/---
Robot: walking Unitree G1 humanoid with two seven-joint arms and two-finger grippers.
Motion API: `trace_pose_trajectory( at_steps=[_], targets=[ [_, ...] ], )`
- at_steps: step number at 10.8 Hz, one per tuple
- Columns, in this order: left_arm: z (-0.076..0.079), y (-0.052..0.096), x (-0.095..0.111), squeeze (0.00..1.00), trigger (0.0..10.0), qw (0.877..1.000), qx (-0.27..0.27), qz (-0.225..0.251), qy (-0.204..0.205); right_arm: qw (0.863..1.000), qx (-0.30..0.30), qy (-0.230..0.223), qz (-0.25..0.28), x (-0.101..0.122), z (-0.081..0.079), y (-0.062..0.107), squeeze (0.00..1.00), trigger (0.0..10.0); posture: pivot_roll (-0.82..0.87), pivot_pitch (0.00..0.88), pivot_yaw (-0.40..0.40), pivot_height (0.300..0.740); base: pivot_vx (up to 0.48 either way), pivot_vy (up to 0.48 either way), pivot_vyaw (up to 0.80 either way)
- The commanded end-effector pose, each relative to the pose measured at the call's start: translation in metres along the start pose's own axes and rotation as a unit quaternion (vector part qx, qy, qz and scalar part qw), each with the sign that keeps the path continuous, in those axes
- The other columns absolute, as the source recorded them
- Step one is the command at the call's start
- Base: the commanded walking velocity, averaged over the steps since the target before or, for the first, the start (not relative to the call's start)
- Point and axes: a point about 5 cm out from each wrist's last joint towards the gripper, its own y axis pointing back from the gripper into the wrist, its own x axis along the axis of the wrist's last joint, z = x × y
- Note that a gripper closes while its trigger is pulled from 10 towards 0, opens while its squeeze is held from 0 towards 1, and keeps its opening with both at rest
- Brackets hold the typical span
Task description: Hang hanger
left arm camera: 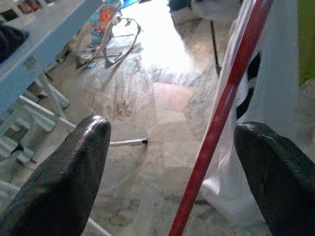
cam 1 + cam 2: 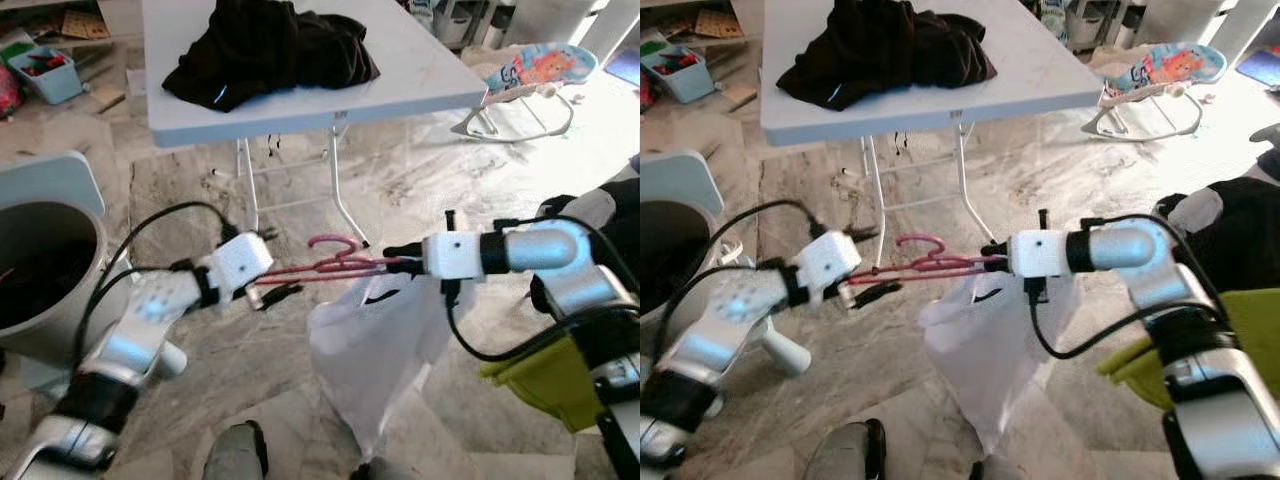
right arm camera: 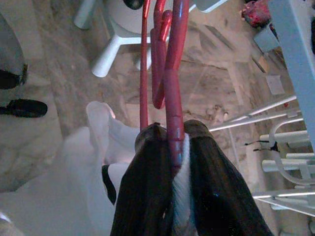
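A pink-red hanger (image 2: 330, 264) lies level in the air between my two grippers, hook (image 2: 335, 242) upward. A white garment (image 2: 375, 340) with a black mark hangs from its right half. My right gripper (image 2: 398, 262) is shut on the hanger's right end; the right wrist view shows the fingers (image 3: 147, 196) pinching the hanger (image 3: 170, 59) together with white cloth. My left gripper (image 2: 272, 270) is at the hanger's left end and open; the left wrist view shows its fingers (image 1: 64, 187) wide apart with the red bar (image 1: 221, 113) passing between them untouched.
A white folding table (image 2: 420, 70) with a pile of black clothes (image 2: 270, 45) stands ahead. A grey round bin (image 2: 50, 200) is at my left, a baby bouncer (image 2: 530, 80) at the far right, and a yellow-green object (image 2: 540, 385) by my right arm. The floor is marble tile.
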Motion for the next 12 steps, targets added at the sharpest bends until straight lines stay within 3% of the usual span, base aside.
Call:
trace_pose_trajectory(
  at_steps=[1, 2, 4, 5, 6, 9, 12],
  targets=[
    [0.001, -0.006, 0.006, 1.0, 10.0, 1.0, -0.015, 0.012, 0.001, 0.999, -0.019, 0.028, 0.002, 0.005, 0.012, 0.002, 0.0, 10.0, -0.03, 0.075, -0.049, 0.74, 0.0, 0.0, 0.0],
    [0.001, -0.01, 0.013, 1.0, 10.0, 0.999, -0.023, 0.03, 0.009, 0.999, -0.019, 0.034, -0.003, 0.004, 0.013, 0.0, 0.0, 10.0, -0.03, 0.074, -0.048, 0.74, 0.0, 0.0, 0.0],
    [0.001, -0.009, 0.004, 1.0, 10.0, 1.0, -0.027, 0.007, -0.006, 0.999, -0.025, 0.03, 0.006, 0.004, 0.014, -0.002, 0.0, 10.0, -0.02, 0.076, -0.048, 0.74, 0.0, 0.0, 0.0],
    [0.004, -0.005, -0.008, 0.0, 10.0, 0.999, -0.05, -0.013, 0.016, 0.999, -0.025, 0.034, 0.01, 0.004, 0.014, -0.002, 0.0, 10.0, -0.02, 0.076, -0.048, 0.74, 0.0, 0.0, 0.0],
    [0.007, -0.001, -0.016, 0.0, 0.0, 0.996, -0.08, -0.029, 0.029, 0.999, -0.025, 0.036, 0.014, 0.004, 0.016, 0.0, 0.0, 10.0, -0.02, 0.076, -0.048, 0.74, 0.0, 0.0, 0.0],
    [0.003, -0.001, -0.024, 0.0, 0.0, 0.993, -0.106, -0.05, 0.024, 0.999, -0.023, 0.039, 0.015, 0.004, 0.015, 0.003, 0.0, 10.0, -0.03, 0.078, -0.049, 0.74, 0.0, 0.0, 0.0],
    [-0.015, -0.001, -0.017, 0.0, 0.0, 0.995, -0.093, -0.046, 0.009, 0.999, -0.006, 0.039, 0.013, 0.002, 0.01, -0.001, 0.0, 10.0, -0.03, 0.078, -0.051, 0.74, 0.0, 0.0, 0.0]
  ],
)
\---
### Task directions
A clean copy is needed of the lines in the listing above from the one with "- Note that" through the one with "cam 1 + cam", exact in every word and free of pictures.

### Answer to the exercise
- Note that a gripper closes while its trigger is pulled from 10 towards 0, opens while its squeeze is held from 0 towards 1, and keeps its opening with both at rest
- Brackets hold the typical span
Task description: Hang hanger
left arm camera: 
cam 1 + cam 2: 

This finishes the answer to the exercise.